Sunday 20 September 2009

The Winner's Edge Coaching Tips


by Denis Waitley

Welcome to the last installment of our current coaching topic. We cannot teach our children self-esteem; we can only help them discover it within themselves by adding positive marks and strokes on their slates. All positive motivation is rooted in self-esteem—the development of which, just as with other skills, takes practice. We are looking at self-esteem as a four-legged chair. Last issue we covered the third leg of the “Self-esteem” chair—a sense of worthiness. The last leg is: A Sense of Control and Competence.

Early in my career in motivational psychology, I thought the chair of self-esteem balanced firmly on those three legs—A Sense of Belonging, A Sense of Individual Identity and A Sense of Worthiness—especially since they involved intrinsic core values. It took much time and research to realize that a fourth leg—one of the most important—was missing.

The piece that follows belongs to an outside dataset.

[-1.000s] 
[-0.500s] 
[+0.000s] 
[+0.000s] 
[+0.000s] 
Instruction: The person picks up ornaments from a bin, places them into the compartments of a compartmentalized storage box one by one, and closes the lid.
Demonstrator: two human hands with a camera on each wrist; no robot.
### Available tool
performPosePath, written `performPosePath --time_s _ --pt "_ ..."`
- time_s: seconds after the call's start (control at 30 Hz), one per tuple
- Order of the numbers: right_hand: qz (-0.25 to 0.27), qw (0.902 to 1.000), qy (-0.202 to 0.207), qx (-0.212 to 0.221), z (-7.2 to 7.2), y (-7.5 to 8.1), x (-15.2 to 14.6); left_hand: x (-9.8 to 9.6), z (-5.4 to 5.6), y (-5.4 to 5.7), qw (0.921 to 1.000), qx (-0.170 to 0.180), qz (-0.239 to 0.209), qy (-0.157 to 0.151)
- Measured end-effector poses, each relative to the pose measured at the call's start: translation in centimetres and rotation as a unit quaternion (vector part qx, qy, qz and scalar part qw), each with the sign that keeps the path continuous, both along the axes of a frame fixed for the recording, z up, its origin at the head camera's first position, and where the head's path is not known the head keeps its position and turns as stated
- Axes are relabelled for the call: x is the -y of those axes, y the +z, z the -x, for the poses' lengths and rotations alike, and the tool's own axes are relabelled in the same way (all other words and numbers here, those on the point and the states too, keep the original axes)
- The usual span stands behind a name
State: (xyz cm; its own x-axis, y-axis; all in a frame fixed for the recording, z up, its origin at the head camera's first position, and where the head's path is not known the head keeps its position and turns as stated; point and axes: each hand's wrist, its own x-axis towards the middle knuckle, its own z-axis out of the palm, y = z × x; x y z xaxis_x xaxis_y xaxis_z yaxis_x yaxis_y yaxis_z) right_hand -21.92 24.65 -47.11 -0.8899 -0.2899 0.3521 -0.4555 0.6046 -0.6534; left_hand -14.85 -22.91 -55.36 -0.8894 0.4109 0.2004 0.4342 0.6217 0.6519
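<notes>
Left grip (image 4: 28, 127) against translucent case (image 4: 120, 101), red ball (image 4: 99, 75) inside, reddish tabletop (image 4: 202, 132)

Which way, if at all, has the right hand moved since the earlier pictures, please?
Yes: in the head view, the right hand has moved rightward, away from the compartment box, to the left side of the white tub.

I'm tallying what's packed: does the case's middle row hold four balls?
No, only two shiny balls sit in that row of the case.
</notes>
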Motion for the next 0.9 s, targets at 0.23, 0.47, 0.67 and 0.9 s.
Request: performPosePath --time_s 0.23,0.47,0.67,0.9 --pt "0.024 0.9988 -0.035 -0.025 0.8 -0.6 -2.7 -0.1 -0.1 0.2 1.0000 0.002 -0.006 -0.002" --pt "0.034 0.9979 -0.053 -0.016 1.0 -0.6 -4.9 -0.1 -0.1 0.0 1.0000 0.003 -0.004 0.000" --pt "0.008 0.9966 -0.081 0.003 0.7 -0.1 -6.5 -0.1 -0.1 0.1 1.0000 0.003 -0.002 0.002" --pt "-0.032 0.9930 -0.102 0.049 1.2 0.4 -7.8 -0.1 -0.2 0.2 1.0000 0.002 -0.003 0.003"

There are many reasons why few Americans currently in high school and college believe they were born to win. The supportive extended family—in many cases, even the nuclear family—is disappearing. Role models are increasingly unhealthy. The commercial media bombards young senses ever more insistently with crime, violence, hedonism and other unhealthy forms of escape. But whatever the explanation, constructive citizens and leaders in society cannot emerge and develop without the creative imagination that serves them like fuel—which is why the apprehension, frustration and hesitation I see and hear in the younger generation is cause for concern. At the moment, the future they imagine will help drive neither happiness nor success.

The chair’s fourth leg is self-efficacy, a functional belief in your ability to control what happens to you in a changing, uncertain world. A sense of worthiness may give you the emotional means to venture, but you need self-efficacy, the sense of competence and control, to believe you can succeed. That’s why it is so important to assign responsibility for small tasks to your children as early as possible so they can learn that their choices and efforts result in consequences and successes. The more success they experience, the stronger their confidence grows—and the more responsibility they want to assume.

Give them specific household chores and duties they can accomplish and be proud of. Teach them that their problems and setbacks are just temporary inconveniences and learning experiences. Emphasize it constantly: Setbacks are not failures.

Armed with a view of failure as a learning experience, children can develop an early eagerness for new challenges and will be less afraid to try new skills. Although they appreciate compliments, they benefit most from their own belief that they are making a valuable contribution to life, according to their own internal standards.

In an increasingly competitive global marketplace, each new, young member of the workforce simply must believe that he or she is a team leader, a self-empowered, quality individual who expresses that quality in excellent production and service. With increasing pressures on profit and the need to do more with fewer workers because of e-commerce and changing technology, it is essential that parents and business leaders help raise the value of their children’s and employees’ stock in themselves.